Yulius Yohanes menuturkan, seiring perkembangan ilmu pengetahuan dan teknologi, maka para hakim adat Dayak, tidak lagi identik dengan para pihak yang menetap di kampung, desa atau di ibu kota kecamatan.

Di masa mendatang, kata Yulius Yohanes, perlu kehadiran para hakim adat Dayak berlatar pendidikan strata satu, strata dua hingga strata tiga yang berkedudukan di ibu kota kabupaten, provinsi dan nasional, dimana integritas, kualias, ketegaran dan keteladanan moralnya sudah teruji, dengan spesialisi tertentu.

“Agar, para hakim adat Dayak bisa menjadi mitra stategis Pemerintah di dalam memberikan masukan agar pembangunan berpihak kepada rasa keadilan orang Dayak, hingga mampu menyeret berbagai pihak ke dalam sidang peradilan adat Dayak dalam kaitan tindak kejahatan lingkungan di wilayah pemukiman Dayak, misalnya,” ungkap Yulius Yohanes.

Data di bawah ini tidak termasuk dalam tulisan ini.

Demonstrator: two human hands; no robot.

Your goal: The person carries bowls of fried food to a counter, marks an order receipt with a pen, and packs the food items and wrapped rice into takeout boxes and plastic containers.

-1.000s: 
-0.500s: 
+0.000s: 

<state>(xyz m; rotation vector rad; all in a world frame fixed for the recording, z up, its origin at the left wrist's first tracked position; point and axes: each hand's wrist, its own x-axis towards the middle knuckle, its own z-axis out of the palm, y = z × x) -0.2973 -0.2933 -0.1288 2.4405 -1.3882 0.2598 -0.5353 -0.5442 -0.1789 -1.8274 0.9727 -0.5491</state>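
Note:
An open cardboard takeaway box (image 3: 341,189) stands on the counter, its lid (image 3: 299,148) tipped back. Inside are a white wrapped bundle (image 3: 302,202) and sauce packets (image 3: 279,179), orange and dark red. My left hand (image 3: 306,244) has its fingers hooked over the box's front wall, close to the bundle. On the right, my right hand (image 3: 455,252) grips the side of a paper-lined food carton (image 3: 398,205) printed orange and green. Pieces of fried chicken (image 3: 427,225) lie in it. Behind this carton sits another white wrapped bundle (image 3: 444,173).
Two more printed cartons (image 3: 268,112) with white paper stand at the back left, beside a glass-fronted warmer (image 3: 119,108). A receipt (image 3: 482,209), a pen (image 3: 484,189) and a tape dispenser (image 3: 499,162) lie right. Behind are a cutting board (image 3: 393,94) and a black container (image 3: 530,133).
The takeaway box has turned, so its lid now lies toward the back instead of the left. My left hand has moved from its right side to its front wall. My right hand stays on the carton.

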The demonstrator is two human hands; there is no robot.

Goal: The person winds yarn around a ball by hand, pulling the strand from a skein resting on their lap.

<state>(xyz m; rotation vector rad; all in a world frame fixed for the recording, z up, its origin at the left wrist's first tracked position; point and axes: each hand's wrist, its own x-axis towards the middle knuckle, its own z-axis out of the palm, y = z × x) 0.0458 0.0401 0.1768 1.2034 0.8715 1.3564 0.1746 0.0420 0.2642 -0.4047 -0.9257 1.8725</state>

Diucapkan Yulius Yohanes, hasil pertemuan DIO dan MHADN di Kuching, Sarawak, 10 Desember 2019, ditegaskan, khusus di wilayah Indonesia, penjabaran program kerja DIO menjadi tugas dan tanggungjawab MHADN.

MHADN memiliki visi dan misi khusus, membimbing masyarakat Dayak untuk kembali kepada karakter dan jatidirinya. Orang Dayak harus berkebudayaan Dayak. Kebudayaan Dayak harus dijadikan sumber pembentukan karakter dan jatidiri orang Dayak, filosori etika berperilaku orang Dayak, sebagaimana diamanatkan Undang-Undang Nomor 5 Tahun 2017, tentang: Pemajuan Kebudayaan.

Keberadaan keberadaan MHADN, didasarkan musyawarah Temenggung Adat Dayak se Provinsi Kalimantan Barat difasilitasi Dewan Adat Dayak Provinsi Kalimantan Barat di Pontianak tahun 2008.

Kemudian, rekomendasi Seminar Gawai Dayak Provinsi Kalimantan Barat tahun 2017, Temenggung International Conference di Sintang, 28 – 30 Nopember 2018, International Dayak Justice Congress di Hotel Perkasa, Keningau, Negara Bagian Sabah, Federasi Malaysia, 14 – 16 Juni 2019 dan Protokol Tumbang Anoi 2019.

Protokol Tumbang Anoi 2019, hasil seminar internasional dan ekspedisi napak tilas damai Tumbang Anoi 1894 di Cagar Budaya Rumah Betang Damang Batu, Desa Tumbang Anoi, Kecamatan Damang Batu, Kabupaten Gunung Mas, Provinsi Kalimantan Tengah, 22 – 24 Juli 2019.

Dijelaskan Yulius Yohanes, filosofi dari perkuatan peran para hakim adat Dayak adalah pertemuan damai ribuan tokoh adat Dayak di Desa Tumbang Anoi, Kecamatan Damang Batu, Kabupaten Gunung Mas, Provinsi Kalimantan Tengah, Indonesia, 22 Mei – 24 Juli 1894.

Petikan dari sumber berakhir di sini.